Nesse estilo de raciocínio, pode-se ir mais longe e contrastar o custeio público das campanhas com outras aplicações possíveis do dinheiro. No alto da lista devem aparecer, naturalmente, educação e saúde. Mas também esse tipo de alegação deixa de lado o essencial.
No fundo, quem assim raciocina admite o financiamento público de campanha, se as condições orçamentárias forem razoáveis e se, além disso, os gastos considerados prioritários estiverem garantidos. Mas o problema fundamental é político e envolve a distinção entre interesse estritamente privado e interesse público.
Partidos são entes privados. Podem apresentar-se como representantes de classes, de categorias profissionais, de grupos definidos por qualquer tipo de objetivo comum. Podem rotular-se como portadores das mais nobres bandeiras. Mas valores essencialmente públicos, num Estado democrático, são apenas aqueles inscritos na Constituição – e esses devem ser mínimos e compatíveis com o pluralismo de ideias e de objetivos.

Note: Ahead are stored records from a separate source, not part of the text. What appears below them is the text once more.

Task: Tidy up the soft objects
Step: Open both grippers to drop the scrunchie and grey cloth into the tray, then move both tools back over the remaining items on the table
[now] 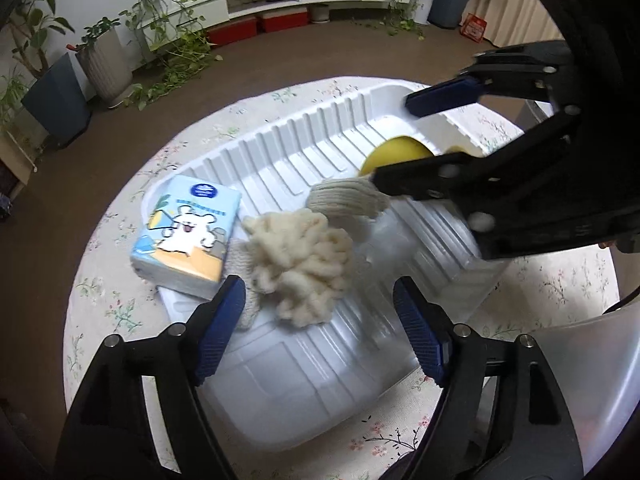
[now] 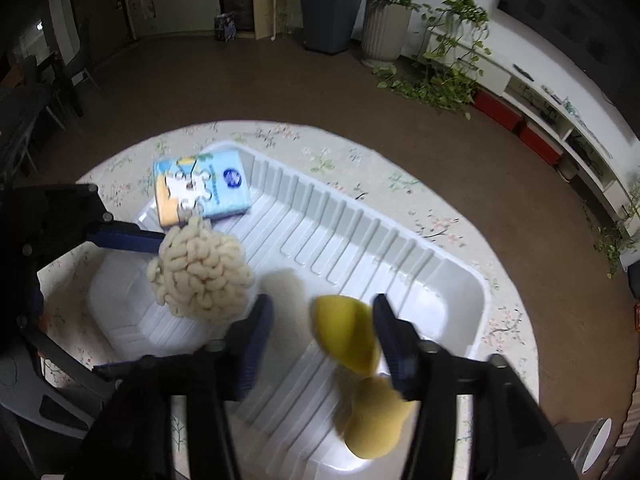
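Oddly, the tissue pack (image 1: 188,232) shows a white cartoon bear and a round blue logo, its small print too blurred to read. It leans at one end of the white ribbed tray (image 1: 304,152) on the floral-clothed counter (image 1: 104,292). Left gripper (image 1: 320,316) jaws stand released above the cream yarn pom-pom (image 1: 304,268); right gripper (image 2: 324,340) jaws stand released around a blurred yellow sponge (image 2: 344,332), not pressing it. Bare tray floor lies between.

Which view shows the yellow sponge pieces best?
The right wrist view: both yellow sponge pieces lie in the white tray just ahead of the right gripper. In the left wrist view the yellow sponge pieces are mostly hidden behind the right gripper.
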A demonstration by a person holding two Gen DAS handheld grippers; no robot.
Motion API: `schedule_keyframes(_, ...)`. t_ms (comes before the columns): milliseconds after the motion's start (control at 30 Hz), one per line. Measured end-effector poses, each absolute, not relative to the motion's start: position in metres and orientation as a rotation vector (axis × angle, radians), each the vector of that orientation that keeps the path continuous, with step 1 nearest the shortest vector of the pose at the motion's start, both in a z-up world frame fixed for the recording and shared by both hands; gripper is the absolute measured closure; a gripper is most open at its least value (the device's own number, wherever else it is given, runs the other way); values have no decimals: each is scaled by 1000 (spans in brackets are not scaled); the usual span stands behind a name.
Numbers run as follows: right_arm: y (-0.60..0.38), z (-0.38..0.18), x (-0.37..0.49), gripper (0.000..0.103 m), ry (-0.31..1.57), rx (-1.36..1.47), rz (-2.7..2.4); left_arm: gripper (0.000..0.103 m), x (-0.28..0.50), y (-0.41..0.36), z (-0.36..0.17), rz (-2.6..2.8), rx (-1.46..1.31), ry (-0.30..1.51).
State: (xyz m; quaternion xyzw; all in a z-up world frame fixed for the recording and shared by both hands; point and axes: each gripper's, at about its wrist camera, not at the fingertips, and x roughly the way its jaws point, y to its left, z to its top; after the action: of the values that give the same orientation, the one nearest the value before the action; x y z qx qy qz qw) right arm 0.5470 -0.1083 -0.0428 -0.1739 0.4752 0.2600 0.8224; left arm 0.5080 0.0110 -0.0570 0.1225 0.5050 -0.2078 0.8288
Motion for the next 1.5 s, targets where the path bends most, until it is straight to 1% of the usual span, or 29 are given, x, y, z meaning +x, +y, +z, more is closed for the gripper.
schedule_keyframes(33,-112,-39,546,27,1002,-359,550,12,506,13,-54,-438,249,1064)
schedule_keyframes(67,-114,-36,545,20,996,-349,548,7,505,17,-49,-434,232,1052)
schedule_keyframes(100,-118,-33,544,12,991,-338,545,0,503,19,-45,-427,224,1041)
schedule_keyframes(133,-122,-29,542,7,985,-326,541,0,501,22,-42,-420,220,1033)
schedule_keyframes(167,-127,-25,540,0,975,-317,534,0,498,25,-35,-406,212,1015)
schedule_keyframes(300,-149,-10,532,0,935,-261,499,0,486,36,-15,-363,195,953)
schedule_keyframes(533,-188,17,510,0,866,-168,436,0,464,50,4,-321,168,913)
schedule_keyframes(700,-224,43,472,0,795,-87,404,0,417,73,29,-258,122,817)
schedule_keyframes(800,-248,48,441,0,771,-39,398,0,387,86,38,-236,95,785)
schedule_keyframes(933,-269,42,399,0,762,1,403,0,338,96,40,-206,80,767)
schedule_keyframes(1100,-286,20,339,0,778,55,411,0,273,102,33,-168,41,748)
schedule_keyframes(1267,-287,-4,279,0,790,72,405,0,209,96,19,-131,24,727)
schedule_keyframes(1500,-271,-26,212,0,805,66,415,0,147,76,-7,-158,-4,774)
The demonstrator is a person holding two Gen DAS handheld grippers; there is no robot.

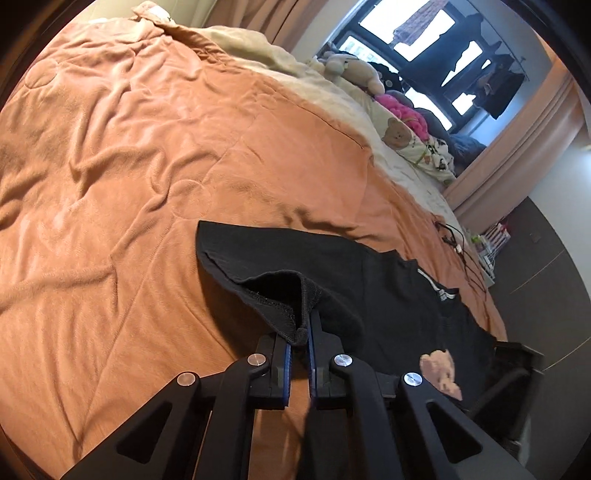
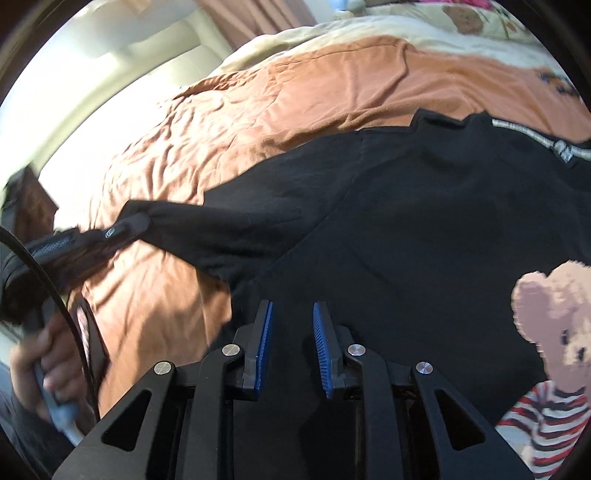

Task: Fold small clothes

Não se contorna o problema do fundo eleitoral garantindo financiamento a todos os partidos. Não tem sentido, numa democracia, forçar o contribuinte a financiar, com seu imposto, quaisquer partidos ou candidatos, a começar por aqueles por ele rejeitados. A adesão à democracia impõe ao cidadão o dever de respeitar os direitos de organização política e de participação em eleições. Não impõe a obrigação de ajudar qualquer partido ou candidato a conquistar votos. Da mesma forma, todos devem respeitar e defender os direitos de crença e de expressão, dentro dos limites compatíveis com a liberdade e os direitos de todos, mas ninguém tem de concordar com qualquer crença ou afirmação. Essas objeções valem para o fundo partidário, mesmo quando o dinheiro é usado rigorosamente para os fins estabelecidos na lei. Referências a práticas de alguns outros países podem animar a discussão, mas são insuficientes para ofuscar a diferença entre o público e o privado.

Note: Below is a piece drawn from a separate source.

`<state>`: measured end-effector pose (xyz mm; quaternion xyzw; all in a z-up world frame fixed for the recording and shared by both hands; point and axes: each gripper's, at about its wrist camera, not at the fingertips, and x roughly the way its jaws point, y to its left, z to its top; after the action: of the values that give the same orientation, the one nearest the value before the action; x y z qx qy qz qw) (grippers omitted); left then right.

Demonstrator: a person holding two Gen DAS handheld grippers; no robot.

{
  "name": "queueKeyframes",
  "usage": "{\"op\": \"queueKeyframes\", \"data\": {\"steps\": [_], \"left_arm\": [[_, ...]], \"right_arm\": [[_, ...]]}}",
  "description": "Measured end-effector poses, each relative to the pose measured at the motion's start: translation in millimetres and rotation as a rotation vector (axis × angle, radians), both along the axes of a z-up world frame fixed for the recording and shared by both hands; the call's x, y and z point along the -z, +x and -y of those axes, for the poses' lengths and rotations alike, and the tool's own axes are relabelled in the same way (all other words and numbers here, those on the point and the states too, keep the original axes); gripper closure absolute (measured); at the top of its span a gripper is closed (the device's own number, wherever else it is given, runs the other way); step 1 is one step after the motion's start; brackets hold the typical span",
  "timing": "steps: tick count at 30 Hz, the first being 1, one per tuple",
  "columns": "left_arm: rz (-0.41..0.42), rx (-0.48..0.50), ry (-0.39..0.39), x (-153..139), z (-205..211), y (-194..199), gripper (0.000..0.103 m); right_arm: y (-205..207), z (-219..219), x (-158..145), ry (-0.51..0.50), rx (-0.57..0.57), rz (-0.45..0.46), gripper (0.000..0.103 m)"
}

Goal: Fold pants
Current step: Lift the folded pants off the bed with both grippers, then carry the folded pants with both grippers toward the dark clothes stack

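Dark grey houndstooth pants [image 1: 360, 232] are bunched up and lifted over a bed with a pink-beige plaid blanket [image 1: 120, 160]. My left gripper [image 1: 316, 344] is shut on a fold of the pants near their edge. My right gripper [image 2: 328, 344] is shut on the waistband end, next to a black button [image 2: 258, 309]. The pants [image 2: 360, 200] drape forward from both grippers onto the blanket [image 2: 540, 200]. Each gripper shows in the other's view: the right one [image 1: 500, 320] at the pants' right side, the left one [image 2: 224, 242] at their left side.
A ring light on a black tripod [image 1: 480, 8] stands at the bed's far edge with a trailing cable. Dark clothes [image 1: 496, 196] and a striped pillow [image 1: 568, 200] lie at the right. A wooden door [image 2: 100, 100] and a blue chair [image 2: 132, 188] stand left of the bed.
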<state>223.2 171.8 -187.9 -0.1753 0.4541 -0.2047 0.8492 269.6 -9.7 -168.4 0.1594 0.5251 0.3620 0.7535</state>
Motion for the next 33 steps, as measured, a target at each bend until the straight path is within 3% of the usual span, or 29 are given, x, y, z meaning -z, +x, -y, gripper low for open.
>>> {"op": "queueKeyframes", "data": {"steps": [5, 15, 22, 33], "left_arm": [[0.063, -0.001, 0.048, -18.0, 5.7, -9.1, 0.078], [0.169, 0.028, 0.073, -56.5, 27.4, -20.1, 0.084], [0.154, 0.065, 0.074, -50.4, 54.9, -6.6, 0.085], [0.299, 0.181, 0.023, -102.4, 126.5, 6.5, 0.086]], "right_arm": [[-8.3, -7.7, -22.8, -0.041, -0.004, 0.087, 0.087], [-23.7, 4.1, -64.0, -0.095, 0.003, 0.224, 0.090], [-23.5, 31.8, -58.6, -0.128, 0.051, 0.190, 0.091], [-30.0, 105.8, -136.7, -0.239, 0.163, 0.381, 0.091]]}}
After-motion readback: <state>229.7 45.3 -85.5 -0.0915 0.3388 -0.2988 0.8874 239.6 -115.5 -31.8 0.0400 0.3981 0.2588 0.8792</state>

Resta, é claro, a discussão sobre como devem ser as campanhas e sobre como financiá-las. Pode-se defender tanto a doação exclusiva da pessoa física quanto a participação também da pessoa jurídica. Há argumentos ponderáveis a favor das duas teses. Em qualquer caso, é preciso levar em conta o registro do agente doador. Isso deve permitir, supostamente, a identificação de objetivos. Seria interessante discutir se a doação individual indicará o interesse tão claramente quanto a contribuição de uma empresa.

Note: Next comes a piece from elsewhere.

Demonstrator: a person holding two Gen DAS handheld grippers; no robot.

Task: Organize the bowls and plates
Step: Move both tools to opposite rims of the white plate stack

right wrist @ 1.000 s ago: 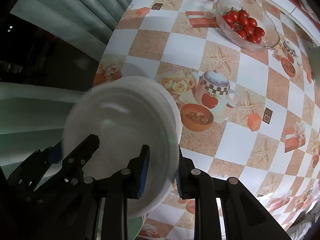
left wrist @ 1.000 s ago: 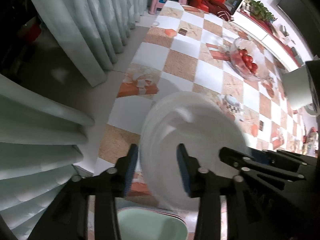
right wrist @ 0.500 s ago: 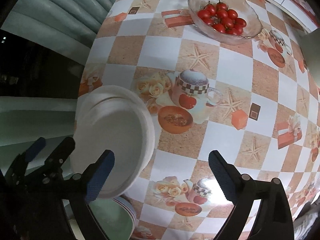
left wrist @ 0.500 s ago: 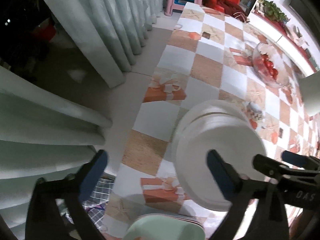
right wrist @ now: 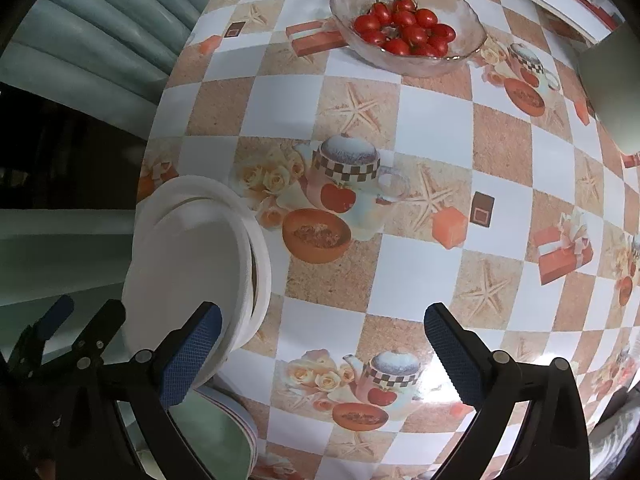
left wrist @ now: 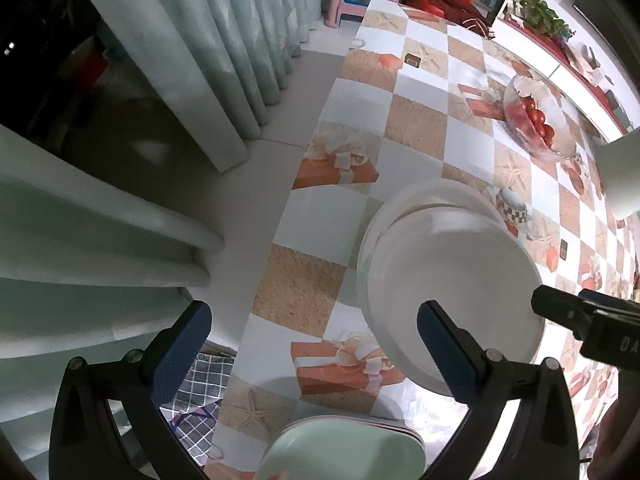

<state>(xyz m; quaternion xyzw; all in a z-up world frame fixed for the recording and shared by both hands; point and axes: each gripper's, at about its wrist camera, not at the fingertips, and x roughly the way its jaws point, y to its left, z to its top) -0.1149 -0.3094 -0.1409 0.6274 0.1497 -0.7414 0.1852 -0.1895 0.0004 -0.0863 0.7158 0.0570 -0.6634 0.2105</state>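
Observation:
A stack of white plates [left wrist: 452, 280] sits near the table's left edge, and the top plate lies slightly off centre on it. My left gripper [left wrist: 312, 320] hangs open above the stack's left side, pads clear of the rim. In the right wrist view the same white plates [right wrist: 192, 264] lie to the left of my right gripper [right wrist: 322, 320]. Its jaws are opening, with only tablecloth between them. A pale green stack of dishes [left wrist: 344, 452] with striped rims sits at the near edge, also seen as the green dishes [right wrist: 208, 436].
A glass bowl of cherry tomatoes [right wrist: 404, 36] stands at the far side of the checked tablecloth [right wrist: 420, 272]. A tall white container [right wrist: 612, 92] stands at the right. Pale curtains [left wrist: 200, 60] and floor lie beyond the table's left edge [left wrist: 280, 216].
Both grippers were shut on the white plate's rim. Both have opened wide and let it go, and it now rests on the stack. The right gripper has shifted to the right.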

A distinção entre o público e o privado é um componente relevante da política moderna, desde o fim da Idade Média. Essa distinção é ainda mais importante nos Estados democráticos. Não é função do poder público, num regime de liberdade, estabelecer objetivos de vida para os indivíduos ou cuidar de sua felicidade. Mas é sua função criar condições para cada um, dentro de razoáveis limites legais, buscar seus fins e sua felicidade segundo sua concepção.
Quanto a estes pontos, o pensamento liberal do Iluminismo permanece atual, embora complementado pelas ideias a respeito da igualdade de condições no ponto de partida (com políticas de educação, formação profissional, saneamento, assistência à saúde e outros esquemas distributivos custeados com meios públicos). Incluir o financiamento a partidos entre as condições de igualdade inicial é evidente exagero. Ou, em linguagem cândida, malandragem.